**ASSIGNED TASK**. Only one span of the listing below is wanted: the lines from the one with "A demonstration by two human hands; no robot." through the one with "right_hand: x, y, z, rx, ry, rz", reproduced exactly, both ends kept.

**LISTED RECORDS**.

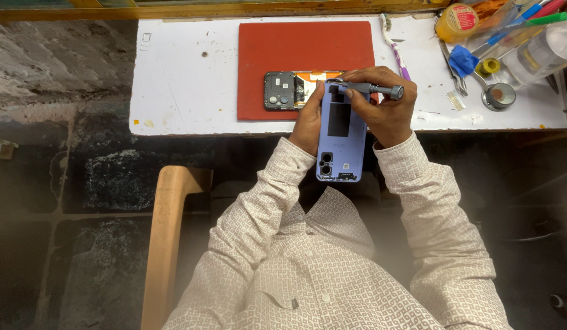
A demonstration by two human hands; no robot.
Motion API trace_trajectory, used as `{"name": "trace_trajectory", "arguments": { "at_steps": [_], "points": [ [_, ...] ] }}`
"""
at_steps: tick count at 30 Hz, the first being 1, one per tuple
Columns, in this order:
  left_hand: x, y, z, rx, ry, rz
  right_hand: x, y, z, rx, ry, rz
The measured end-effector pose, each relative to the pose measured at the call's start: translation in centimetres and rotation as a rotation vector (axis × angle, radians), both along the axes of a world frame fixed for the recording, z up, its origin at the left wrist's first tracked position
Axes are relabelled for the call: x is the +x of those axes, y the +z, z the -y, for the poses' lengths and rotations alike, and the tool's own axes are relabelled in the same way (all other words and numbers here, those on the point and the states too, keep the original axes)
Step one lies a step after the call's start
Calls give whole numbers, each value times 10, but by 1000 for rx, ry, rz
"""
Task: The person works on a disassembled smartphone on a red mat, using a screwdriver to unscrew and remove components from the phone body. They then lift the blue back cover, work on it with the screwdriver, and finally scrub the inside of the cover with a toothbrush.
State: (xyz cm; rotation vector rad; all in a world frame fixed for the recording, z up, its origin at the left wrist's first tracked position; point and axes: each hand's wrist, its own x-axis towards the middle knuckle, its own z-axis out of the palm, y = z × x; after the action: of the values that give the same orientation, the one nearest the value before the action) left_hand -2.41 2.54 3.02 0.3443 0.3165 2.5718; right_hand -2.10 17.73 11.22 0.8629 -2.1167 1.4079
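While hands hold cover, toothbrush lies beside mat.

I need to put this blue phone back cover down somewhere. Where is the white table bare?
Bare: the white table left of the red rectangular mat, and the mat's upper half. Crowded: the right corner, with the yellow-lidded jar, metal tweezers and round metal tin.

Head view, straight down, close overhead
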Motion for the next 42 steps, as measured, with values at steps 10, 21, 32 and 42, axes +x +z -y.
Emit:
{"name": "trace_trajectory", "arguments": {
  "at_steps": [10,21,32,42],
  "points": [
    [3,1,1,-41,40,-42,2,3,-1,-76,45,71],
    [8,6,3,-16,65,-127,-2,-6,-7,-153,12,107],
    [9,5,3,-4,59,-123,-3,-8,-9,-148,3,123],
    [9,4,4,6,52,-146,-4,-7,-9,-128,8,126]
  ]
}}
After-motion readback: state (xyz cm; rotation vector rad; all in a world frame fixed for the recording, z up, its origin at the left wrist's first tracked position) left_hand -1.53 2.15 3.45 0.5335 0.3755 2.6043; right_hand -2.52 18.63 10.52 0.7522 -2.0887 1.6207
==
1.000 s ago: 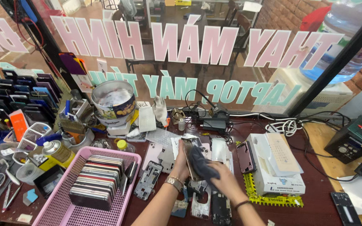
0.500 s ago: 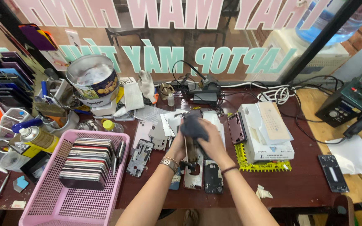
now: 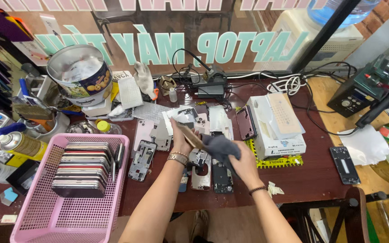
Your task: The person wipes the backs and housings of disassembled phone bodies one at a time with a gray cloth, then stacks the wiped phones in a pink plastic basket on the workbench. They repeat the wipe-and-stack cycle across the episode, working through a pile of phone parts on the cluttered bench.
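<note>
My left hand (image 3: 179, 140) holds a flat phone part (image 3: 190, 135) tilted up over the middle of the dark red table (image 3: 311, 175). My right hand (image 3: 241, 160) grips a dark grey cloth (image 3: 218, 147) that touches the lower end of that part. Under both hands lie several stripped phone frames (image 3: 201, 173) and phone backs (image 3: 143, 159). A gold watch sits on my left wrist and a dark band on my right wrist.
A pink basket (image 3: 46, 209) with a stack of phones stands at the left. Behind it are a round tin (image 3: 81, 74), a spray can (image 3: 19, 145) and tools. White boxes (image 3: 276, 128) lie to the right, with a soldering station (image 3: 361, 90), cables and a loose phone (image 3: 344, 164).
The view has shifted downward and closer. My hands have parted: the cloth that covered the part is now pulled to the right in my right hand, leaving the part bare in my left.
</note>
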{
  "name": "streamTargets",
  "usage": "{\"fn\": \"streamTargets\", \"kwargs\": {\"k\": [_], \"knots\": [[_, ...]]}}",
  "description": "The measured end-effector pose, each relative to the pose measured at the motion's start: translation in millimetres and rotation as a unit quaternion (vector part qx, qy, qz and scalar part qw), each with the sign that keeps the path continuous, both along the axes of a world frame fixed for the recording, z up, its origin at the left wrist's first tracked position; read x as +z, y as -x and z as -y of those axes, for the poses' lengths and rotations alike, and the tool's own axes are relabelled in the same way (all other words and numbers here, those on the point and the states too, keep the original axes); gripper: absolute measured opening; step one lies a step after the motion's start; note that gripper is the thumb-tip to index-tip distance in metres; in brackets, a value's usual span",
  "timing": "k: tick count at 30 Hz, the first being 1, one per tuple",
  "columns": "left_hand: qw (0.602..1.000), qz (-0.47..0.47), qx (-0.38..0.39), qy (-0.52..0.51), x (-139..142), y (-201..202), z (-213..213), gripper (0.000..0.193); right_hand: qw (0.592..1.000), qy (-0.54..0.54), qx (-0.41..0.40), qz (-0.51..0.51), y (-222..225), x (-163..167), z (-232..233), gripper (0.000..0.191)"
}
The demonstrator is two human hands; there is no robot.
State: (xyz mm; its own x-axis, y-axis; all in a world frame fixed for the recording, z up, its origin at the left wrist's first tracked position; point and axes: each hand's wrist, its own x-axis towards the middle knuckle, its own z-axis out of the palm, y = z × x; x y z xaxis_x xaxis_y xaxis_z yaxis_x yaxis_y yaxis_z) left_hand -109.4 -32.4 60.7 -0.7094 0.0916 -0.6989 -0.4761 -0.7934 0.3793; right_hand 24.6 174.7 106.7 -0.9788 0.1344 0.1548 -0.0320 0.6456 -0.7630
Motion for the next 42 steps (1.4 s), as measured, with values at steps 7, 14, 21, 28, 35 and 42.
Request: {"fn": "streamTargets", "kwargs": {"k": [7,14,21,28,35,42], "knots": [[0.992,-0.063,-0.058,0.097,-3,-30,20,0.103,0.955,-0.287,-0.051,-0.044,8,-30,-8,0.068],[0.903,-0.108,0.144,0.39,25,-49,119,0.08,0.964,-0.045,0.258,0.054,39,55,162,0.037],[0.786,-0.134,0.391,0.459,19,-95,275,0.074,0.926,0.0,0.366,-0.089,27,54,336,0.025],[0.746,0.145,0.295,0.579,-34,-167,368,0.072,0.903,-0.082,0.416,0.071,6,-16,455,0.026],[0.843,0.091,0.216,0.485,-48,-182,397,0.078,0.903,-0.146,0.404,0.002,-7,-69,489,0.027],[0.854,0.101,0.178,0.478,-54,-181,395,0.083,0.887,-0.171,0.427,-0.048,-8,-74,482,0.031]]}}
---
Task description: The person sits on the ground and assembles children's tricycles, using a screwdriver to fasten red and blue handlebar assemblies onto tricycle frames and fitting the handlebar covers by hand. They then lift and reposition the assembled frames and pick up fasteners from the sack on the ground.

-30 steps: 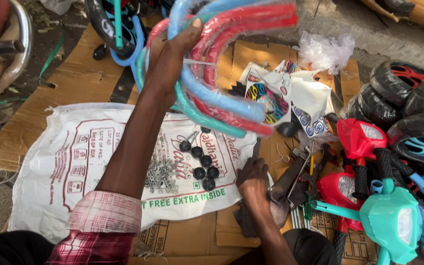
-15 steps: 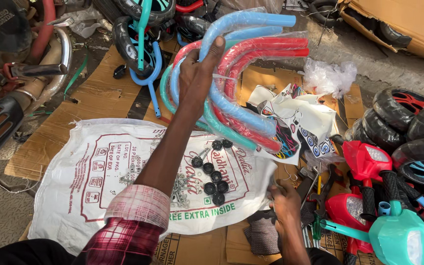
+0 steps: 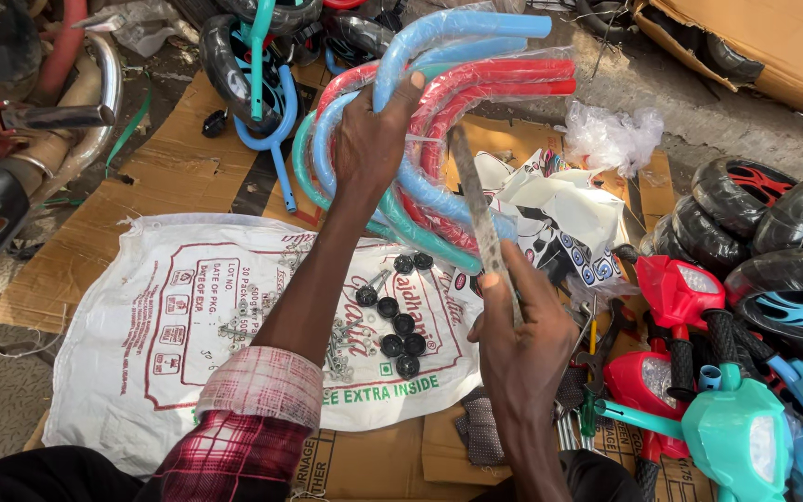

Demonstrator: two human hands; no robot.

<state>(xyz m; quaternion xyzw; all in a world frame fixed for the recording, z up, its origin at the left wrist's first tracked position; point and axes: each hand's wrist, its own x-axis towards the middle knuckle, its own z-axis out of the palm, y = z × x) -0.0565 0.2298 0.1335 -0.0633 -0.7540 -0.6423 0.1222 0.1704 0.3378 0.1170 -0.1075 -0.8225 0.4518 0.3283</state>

**ANSWER AREA**.
A demonstration by two human hands; no robot.
Motion API trace_trajectory, used as `{"name": "trace_trajectory", "arguments": { "at_steps": [_], "points": [ [_, ...] ] }}`
"""
at_steps: tick count at 30 Hz, the first being 1, one per tuple
Columns, in this order:
  left_hand: x, y, z, rx, ry, rz
  right_hand: x, y, z, rx, ry, rz

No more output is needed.